- **WORK ORDER**
Only those lines in the data below from the line containing "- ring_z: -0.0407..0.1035" through the line containing "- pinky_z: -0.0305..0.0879", both included, should be restated word for word.

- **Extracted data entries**
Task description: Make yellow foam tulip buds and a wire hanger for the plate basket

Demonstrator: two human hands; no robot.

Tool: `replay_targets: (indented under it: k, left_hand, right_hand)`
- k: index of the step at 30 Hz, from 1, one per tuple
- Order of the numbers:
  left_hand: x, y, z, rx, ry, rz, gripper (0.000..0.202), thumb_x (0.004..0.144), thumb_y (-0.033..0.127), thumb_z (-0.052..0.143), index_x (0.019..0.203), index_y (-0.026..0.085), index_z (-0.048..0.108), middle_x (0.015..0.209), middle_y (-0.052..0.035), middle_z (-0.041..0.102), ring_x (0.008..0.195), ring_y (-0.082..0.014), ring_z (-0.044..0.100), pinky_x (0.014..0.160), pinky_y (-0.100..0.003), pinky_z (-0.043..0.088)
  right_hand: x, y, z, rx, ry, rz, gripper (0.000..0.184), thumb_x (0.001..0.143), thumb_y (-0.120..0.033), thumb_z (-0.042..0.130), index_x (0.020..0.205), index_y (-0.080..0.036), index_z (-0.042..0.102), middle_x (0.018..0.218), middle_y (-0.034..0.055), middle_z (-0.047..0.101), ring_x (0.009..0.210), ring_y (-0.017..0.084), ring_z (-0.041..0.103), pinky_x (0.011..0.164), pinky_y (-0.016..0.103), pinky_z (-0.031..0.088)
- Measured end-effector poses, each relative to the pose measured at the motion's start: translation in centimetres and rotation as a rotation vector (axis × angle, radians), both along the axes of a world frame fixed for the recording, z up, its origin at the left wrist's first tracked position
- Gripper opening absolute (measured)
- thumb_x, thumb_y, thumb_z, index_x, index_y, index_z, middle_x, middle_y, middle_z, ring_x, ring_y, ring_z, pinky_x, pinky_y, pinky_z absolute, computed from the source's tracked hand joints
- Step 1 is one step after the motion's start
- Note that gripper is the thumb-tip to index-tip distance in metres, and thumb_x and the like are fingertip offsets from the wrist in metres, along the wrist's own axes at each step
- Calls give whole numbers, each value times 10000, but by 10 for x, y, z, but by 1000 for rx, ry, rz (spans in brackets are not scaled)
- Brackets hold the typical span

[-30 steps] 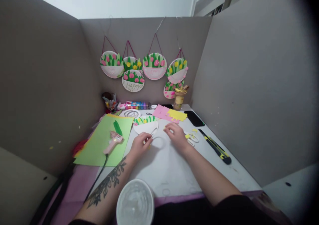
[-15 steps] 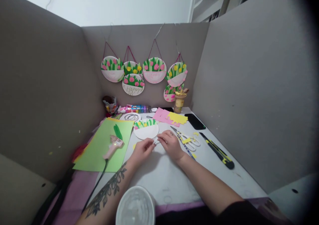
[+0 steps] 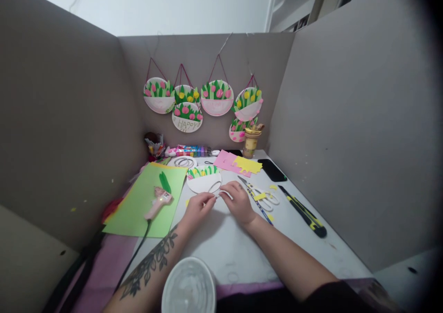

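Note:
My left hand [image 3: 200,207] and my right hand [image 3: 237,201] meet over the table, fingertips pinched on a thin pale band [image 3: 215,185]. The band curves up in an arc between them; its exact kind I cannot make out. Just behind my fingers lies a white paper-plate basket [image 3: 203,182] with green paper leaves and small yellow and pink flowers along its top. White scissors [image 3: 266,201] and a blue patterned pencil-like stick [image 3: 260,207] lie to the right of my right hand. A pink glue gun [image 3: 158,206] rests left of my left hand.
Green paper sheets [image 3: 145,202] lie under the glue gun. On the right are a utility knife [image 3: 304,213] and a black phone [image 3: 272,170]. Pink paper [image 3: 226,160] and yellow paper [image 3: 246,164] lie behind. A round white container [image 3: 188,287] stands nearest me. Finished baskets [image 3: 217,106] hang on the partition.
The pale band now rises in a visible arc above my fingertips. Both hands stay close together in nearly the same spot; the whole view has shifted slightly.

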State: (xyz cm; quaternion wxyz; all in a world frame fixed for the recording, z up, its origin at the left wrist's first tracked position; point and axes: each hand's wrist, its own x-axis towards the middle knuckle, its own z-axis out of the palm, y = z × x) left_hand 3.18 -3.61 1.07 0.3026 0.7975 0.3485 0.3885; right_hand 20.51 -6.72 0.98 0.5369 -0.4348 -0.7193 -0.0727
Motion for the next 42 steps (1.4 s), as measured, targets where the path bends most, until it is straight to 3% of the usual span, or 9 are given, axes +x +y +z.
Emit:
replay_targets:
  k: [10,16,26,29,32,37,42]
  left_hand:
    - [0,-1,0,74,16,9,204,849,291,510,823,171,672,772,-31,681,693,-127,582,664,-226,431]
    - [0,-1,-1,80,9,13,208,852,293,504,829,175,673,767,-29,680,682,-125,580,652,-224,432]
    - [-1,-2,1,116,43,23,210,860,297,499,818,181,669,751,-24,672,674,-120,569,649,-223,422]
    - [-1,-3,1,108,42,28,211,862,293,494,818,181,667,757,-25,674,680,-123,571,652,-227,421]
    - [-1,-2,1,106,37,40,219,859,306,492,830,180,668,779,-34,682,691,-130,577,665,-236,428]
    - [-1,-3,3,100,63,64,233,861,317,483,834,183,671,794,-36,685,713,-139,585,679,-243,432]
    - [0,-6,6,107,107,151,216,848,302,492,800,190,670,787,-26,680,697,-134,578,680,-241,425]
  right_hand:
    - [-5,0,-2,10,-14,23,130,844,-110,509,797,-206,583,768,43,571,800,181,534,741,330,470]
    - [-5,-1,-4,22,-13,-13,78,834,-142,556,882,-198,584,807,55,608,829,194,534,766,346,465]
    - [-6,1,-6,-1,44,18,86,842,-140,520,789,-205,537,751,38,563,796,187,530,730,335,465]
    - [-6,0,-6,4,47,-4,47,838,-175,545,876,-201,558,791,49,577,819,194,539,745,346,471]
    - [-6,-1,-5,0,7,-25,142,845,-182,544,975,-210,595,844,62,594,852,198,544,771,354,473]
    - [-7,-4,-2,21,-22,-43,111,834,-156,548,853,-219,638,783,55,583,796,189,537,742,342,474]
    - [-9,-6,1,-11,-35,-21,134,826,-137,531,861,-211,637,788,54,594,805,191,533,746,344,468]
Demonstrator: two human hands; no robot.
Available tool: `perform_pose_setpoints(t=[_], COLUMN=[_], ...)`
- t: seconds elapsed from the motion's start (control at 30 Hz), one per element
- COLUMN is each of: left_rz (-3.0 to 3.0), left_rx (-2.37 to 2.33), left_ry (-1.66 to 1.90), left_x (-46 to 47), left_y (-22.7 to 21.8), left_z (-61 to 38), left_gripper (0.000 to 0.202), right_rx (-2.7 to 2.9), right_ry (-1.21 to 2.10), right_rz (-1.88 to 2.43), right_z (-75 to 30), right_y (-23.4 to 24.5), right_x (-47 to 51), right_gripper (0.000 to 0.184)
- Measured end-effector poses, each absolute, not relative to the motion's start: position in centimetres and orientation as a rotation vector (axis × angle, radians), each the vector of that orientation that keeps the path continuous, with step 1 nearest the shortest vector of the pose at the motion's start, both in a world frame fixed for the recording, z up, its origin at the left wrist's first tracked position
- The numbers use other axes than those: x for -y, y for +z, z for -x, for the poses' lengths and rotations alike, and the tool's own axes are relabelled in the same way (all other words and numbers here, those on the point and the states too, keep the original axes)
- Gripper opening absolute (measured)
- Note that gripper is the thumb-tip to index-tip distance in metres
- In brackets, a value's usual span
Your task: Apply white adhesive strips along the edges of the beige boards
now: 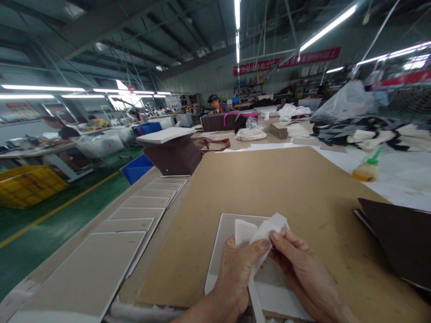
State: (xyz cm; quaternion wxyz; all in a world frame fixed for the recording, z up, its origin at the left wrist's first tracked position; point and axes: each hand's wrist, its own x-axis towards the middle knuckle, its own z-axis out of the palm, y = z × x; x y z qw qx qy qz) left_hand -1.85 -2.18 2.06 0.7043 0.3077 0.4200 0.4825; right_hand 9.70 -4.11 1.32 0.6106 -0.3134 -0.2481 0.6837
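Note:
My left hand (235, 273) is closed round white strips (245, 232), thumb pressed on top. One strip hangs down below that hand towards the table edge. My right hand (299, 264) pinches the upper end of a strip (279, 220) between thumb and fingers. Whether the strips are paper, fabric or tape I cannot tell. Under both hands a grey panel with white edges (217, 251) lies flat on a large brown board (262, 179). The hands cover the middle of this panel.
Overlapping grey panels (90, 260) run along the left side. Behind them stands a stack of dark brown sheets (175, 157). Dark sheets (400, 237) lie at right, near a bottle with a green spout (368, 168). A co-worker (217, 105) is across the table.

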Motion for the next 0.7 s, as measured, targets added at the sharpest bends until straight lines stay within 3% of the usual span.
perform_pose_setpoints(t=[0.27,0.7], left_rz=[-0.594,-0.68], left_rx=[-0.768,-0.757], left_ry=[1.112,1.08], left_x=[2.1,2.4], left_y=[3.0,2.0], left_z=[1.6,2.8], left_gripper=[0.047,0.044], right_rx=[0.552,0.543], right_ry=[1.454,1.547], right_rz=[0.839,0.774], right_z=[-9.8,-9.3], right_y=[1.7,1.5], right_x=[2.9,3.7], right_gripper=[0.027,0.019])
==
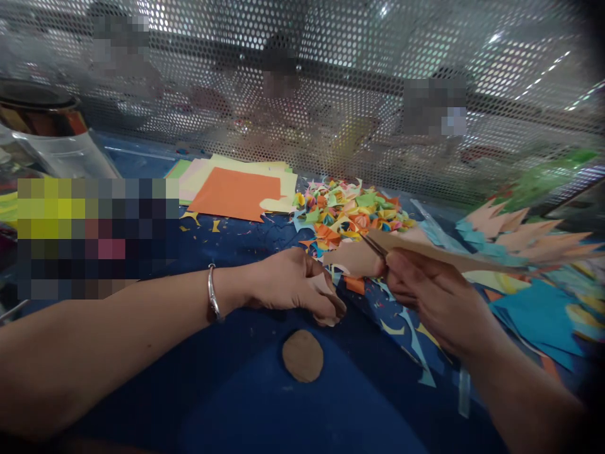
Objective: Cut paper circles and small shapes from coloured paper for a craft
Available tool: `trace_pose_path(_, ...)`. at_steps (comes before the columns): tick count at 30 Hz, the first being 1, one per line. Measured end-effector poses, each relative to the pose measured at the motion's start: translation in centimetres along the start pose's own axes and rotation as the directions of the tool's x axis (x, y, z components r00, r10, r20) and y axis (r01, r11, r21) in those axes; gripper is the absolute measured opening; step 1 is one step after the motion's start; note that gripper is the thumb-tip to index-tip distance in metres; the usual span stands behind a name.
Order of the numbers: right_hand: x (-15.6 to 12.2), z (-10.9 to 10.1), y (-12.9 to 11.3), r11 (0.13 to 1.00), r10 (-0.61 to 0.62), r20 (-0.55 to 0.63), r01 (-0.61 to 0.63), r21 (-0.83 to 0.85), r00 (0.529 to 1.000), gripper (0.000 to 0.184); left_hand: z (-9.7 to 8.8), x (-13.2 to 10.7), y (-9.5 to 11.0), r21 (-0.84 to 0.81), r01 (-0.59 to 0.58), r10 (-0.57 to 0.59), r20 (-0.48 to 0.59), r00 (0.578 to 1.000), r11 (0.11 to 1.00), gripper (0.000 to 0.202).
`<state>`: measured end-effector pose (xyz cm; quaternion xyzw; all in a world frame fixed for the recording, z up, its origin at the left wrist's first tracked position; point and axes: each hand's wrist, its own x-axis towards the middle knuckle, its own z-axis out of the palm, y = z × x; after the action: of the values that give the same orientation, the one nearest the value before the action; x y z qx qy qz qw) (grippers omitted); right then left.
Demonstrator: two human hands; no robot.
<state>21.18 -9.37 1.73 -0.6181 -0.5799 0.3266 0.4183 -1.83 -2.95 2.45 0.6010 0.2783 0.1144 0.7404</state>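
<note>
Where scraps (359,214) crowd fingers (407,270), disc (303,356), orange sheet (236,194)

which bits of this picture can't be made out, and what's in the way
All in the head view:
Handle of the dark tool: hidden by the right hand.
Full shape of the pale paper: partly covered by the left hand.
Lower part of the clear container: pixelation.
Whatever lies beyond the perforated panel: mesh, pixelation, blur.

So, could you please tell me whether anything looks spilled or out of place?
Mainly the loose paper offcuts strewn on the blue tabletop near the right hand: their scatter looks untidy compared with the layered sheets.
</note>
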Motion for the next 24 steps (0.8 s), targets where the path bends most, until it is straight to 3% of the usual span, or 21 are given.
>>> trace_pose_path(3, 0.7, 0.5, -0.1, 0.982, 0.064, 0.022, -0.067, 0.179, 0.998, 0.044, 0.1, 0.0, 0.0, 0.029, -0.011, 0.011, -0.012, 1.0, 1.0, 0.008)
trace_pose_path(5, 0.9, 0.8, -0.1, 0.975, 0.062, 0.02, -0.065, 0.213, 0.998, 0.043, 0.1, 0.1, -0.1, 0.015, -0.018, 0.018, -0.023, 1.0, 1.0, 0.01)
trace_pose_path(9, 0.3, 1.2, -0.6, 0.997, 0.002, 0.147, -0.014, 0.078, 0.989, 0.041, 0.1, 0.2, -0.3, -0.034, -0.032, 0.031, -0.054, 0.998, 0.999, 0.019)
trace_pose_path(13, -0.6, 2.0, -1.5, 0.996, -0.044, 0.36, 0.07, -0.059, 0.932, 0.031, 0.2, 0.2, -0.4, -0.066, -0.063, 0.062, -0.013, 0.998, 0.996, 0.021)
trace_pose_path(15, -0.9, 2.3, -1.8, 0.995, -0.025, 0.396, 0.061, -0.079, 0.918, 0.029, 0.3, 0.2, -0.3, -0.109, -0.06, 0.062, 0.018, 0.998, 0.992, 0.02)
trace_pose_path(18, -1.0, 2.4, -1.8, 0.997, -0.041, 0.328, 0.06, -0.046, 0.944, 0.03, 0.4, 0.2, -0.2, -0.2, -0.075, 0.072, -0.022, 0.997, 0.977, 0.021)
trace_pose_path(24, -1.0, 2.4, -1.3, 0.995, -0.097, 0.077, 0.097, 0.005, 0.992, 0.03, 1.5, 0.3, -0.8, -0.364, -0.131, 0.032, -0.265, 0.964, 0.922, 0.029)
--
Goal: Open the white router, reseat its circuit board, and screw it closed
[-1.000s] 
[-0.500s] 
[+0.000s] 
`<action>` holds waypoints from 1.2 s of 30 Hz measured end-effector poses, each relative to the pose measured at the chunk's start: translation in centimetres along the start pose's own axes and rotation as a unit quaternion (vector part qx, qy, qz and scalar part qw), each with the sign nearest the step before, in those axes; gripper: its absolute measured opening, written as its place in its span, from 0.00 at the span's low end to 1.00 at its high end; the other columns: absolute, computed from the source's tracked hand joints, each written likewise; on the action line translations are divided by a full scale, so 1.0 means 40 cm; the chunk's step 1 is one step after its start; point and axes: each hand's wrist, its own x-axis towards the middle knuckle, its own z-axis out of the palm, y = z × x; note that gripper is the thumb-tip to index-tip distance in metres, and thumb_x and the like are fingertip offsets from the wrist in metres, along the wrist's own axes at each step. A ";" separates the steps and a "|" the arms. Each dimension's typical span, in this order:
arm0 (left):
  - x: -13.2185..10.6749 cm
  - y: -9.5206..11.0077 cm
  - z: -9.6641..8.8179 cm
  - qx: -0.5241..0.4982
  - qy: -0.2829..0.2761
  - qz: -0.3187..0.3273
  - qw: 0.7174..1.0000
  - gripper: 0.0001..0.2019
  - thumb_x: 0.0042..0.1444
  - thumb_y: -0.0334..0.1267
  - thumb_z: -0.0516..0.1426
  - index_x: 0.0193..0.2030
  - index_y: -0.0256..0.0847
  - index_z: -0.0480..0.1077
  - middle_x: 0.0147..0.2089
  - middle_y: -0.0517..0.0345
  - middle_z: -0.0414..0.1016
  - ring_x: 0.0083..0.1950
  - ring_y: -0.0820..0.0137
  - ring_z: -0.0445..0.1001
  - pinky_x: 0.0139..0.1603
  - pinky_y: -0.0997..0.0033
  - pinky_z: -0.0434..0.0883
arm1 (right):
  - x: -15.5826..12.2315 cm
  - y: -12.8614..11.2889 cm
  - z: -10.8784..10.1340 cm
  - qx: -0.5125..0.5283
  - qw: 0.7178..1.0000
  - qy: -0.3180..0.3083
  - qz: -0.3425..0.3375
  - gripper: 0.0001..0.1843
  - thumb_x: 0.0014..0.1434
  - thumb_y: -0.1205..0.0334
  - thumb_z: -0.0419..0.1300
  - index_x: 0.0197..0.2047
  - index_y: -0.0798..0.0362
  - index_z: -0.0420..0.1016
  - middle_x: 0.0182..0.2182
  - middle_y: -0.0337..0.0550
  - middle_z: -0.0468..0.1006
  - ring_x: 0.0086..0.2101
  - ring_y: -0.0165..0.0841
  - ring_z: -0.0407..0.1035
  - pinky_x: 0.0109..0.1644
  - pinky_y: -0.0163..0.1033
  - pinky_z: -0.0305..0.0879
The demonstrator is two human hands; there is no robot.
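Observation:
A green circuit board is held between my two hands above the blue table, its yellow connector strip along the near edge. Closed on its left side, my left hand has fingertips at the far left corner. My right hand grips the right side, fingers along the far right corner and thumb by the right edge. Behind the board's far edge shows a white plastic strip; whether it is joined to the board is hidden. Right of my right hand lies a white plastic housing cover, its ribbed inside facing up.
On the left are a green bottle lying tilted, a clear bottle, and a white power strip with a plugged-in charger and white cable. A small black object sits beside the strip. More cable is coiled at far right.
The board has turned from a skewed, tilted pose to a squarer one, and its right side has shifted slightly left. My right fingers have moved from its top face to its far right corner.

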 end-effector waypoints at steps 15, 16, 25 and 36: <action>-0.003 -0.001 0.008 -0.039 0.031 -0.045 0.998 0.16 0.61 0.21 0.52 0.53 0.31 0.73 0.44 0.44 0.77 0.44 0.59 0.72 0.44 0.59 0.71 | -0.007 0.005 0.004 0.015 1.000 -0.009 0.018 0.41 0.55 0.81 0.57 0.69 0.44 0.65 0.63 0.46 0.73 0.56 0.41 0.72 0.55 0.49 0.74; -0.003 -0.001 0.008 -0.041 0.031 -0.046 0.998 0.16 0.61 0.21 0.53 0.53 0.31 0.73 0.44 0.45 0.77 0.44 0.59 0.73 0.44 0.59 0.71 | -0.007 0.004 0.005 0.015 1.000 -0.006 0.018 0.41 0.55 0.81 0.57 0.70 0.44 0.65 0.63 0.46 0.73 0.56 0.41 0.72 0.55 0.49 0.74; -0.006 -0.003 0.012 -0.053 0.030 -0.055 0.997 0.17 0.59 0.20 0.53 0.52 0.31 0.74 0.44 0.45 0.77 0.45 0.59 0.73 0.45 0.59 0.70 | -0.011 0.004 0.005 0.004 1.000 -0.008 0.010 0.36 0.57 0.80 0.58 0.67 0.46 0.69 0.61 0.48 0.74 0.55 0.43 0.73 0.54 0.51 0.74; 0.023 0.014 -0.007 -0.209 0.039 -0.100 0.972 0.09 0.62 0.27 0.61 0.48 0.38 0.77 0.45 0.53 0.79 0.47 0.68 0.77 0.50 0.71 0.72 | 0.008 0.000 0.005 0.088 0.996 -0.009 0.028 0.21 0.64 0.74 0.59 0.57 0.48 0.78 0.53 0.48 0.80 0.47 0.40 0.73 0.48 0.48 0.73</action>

- **RESULT FOR THIS EXERCISE**
  - ring_z: -0.0407..0.1035
  - pinky_x: 0.0109..0.1644
  - pinky_y: -0.0163..0.1033
  - pinky_z: -0.0305..0.0879

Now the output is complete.